▶ _The task_:
Search the records for the string "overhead", then copy each line that has it.

▶ _Dataset records_:
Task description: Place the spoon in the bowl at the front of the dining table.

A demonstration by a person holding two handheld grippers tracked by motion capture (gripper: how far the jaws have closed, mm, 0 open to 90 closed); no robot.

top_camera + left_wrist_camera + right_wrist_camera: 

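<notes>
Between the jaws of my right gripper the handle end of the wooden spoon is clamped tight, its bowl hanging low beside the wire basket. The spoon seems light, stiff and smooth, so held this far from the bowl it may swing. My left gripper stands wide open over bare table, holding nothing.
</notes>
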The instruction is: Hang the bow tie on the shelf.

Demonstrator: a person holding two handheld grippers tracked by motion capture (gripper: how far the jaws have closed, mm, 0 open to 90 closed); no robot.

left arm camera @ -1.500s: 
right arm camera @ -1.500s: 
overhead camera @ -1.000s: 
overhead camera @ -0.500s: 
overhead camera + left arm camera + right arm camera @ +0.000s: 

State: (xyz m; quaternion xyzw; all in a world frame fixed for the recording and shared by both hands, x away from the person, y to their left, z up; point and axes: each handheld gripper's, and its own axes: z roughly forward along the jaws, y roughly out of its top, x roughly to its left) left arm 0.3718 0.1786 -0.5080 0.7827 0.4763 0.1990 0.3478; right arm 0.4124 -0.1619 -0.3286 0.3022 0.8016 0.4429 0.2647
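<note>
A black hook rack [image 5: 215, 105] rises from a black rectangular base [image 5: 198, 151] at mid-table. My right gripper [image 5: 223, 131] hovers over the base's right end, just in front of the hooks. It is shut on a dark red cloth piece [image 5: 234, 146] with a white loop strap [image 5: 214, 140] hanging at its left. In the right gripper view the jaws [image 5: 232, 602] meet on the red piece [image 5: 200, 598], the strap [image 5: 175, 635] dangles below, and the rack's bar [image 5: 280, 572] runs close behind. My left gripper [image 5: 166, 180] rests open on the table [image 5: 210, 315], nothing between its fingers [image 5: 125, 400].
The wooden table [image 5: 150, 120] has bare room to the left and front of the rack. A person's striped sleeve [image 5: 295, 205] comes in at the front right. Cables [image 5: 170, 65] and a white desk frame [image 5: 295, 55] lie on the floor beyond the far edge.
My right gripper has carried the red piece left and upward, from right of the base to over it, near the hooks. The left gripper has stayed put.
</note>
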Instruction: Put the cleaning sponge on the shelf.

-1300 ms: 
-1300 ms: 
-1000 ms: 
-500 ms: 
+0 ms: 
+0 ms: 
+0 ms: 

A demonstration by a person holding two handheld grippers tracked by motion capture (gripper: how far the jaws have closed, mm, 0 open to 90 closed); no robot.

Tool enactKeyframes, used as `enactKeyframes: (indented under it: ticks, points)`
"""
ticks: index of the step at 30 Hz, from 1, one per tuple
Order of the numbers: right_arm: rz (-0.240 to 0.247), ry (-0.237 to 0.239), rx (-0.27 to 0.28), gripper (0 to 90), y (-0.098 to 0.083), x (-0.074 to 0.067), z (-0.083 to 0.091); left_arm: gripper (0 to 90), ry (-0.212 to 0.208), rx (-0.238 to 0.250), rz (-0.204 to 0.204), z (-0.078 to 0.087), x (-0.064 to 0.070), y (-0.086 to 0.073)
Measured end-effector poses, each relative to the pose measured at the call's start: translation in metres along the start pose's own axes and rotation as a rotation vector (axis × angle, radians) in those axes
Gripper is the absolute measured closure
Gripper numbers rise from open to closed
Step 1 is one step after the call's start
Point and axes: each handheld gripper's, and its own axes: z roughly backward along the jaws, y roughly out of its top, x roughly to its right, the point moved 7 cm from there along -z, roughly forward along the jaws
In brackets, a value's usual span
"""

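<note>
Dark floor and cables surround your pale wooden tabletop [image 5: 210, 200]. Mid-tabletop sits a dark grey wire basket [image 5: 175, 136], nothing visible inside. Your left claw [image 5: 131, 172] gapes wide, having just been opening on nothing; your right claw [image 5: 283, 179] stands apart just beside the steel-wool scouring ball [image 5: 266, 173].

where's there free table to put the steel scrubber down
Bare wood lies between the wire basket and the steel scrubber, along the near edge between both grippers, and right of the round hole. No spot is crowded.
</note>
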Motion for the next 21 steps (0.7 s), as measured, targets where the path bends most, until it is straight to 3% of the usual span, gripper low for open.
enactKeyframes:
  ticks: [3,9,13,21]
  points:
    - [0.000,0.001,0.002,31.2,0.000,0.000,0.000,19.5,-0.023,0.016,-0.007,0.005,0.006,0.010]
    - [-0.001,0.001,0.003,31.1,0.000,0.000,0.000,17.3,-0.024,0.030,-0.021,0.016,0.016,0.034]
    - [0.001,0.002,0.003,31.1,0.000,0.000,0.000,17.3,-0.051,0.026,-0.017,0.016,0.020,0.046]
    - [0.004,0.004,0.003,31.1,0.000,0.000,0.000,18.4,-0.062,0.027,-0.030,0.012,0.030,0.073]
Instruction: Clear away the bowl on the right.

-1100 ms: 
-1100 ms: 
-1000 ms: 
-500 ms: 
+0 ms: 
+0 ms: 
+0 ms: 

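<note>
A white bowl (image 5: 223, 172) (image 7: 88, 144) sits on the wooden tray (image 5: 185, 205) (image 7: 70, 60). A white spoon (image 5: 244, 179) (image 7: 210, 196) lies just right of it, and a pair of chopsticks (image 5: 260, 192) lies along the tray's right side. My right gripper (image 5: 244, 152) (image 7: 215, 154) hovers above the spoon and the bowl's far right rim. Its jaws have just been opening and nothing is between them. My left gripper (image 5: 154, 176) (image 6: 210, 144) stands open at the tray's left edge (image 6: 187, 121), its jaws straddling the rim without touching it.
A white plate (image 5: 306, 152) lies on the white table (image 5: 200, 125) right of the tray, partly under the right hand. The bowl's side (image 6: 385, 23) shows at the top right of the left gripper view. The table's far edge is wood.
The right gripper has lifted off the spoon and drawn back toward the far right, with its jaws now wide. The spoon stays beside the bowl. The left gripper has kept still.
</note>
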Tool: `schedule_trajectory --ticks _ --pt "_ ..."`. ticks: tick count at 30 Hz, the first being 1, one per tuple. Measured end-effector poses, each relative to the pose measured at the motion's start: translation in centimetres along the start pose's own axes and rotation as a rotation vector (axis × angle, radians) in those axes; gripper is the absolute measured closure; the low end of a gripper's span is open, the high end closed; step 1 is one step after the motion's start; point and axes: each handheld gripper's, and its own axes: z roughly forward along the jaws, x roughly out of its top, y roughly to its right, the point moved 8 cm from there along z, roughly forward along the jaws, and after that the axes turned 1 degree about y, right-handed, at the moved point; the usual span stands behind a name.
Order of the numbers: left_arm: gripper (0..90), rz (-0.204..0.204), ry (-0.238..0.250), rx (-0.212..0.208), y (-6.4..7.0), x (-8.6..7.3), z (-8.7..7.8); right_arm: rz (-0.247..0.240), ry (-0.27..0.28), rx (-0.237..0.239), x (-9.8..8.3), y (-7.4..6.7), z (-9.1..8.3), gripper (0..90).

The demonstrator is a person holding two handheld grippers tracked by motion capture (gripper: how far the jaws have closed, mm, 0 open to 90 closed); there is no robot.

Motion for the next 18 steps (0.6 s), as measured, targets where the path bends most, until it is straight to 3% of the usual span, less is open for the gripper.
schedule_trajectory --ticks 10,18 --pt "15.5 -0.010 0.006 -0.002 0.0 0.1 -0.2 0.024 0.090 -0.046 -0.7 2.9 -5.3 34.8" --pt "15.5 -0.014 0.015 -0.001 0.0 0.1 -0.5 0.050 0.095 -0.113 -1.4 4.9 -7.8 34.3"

▶ _Completed exercise_:
overhead camera @ -1.000s: 
overhead camera @ -0.500s: 
overhead camera + left arm camera + right arm camera @ +0.000s: 

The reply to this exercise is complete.